Für Joanna und Carl als Paar bedeutet dies, dass Carl beim Sex "umschalten" muss von einem Bedürfnis nach der Mutter zu einem Verlangen nach der Frau. Das heißt er muss lernen, die mütterliche Berührung von der sexuellen Reaktion der Frau zu differenzieren: "Dann kann sich Joanna begehrt statt gebraucht fühlen und sie können den ersten Schritt tun heraus aus ihrem erotischen Hinterhalt." Dabei gehe es - so Esther Perel - keineswegs darum, Bedürftigkeit oder Abhängigkeit auszuschließen: "Carl und Joanna sind in so vielem voneinander abhängig.
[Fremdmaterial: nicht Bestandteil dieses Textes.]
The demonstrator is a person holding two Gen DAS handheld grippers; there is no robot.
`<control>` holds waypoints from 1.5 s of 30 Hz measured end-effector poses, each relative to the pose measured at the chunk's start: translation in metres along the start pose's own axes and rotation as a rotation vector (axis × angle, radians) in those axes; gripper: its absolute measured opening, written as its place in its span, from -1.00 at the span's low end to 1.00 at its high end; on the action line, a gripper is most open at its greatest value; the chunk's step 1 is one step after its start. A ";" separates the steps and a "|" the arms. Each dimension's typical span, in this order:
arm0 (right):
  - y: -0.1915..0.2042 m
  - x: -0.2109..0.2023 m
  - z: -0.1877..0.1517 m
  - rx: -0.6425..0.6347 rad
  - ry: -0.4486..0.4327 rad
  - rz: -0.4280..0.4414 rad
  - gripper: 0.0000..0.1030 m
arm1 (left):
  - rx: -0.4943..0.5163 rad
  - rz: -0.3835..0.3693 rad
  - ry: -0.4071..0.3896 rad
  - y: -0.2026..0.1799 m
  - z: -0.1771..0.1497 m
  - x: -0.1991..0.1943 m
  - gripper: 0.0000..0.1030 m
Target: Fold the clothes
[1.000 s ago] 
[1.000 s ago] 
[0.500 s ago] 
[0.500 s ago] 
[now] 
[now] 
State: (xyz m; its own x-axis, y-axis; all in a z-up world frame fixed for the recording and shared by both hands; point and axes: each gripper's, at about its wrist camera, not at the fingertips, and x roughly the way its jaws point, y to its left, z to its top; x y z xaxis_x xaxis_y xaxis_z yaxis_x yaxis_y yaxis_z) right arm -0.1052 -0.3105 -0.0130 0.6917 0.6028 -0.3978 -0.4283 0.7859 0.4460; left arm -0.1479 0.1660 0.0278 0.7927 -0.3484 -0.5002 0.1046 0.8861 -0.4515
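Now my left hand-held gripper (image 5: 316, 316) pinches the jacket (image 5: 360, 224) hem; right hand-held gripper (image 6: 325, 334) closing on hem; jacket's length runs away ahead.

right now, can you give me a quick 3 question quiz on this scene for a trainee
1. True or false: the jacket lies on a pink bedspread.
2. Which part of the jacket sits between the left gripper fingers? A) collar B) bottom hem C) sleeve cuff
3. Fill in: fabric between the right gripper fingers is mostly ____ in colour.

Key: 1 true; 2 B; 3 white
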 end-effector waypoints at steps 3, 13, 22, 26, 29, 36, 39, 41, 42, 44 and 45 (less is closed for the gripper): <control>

Ihre Beziehung bietet ihnen Erdung und Verankerung, ein Gefühl von Zugehörigkeit und Kontinuität."
So schließt sich der Kreislauf, und aus dem gegenseitigen Geben und Nehmen, das die Ehe von Joanna und Carl nun schon über 26 Jahre ausgesprochen belastbar gemacht hat, gibt es einen Weg, in der sich die im sexuellen Bereich vorherrschende Konfusion zwischen Bedürftigkeit und Begehren zu einem "erotischen Todesurteil" auflöst. Esther Perel schließt ihren Bericht mit der Schilderung von einigen "Mini-Druchbrüchen" ab, bei denen Carl Kontakt mit seinem männlichen Begehren herstellt und Joanna den eigenen Bedürfnissen Vorrang einräumen konnte: "Carl fühlte sich zuständig, er 'wusste', dass er Joanna begehrte, und es entstand wieder ein erfülltes Liebesleben. Eines Tages kam er mit Nagellack nach Hause, um Joanna die Fußnägel zu lackieren. Die Farbe des Nagellacks war dunkel, keine 'Mami-Farbe'. An einem anderen Tag brachte er ein seidenes Halstuch mit, um der Sanftheit etwas Textur hinzuzufügen und ihr die Augen zu verbinden. Eines Abends, als sie seine Avancen zurückwies, nahm er den Schal unds masturbierte vor ihr... Seine Vorstellungskraft fließt, und Spiel ist an die Stelle von Scham getreten."
Schlussresümee: "Wenn Therapeuten zugehört und die Feinheiten der erotischen Imagination sondiert haben, können sie die Scharfsinnigkeit der Fantasie enthüllen - ihre Kraft, ihre raffinierte Funktionsfähigkeit, ihre heilenden Qualitäten und ihre psychologische Meisterleistung. Unsere Fantasien verbinden die Einzigartigkeit unserer persönlichen Geschichte mit dem weit gespannten Bogen der kollektiven Bilderwelt - die Anreize mit den Verboten, die Ideale mit der Repression, was uns gesagt wird, das sexy sei, mit dem, was verboten ist. Sie überbrücken die Kluft zwischen dem Möglichen und dem Erlaubten.
Fantasie ist die Alchemie, die den ungeordneten Mischmasch aus psychischen Ingredienzien in reines Gold erotischer Erregung verwandelt - ein wirksames Gegengift gegen das Untergehen der Libido in der Beziehung."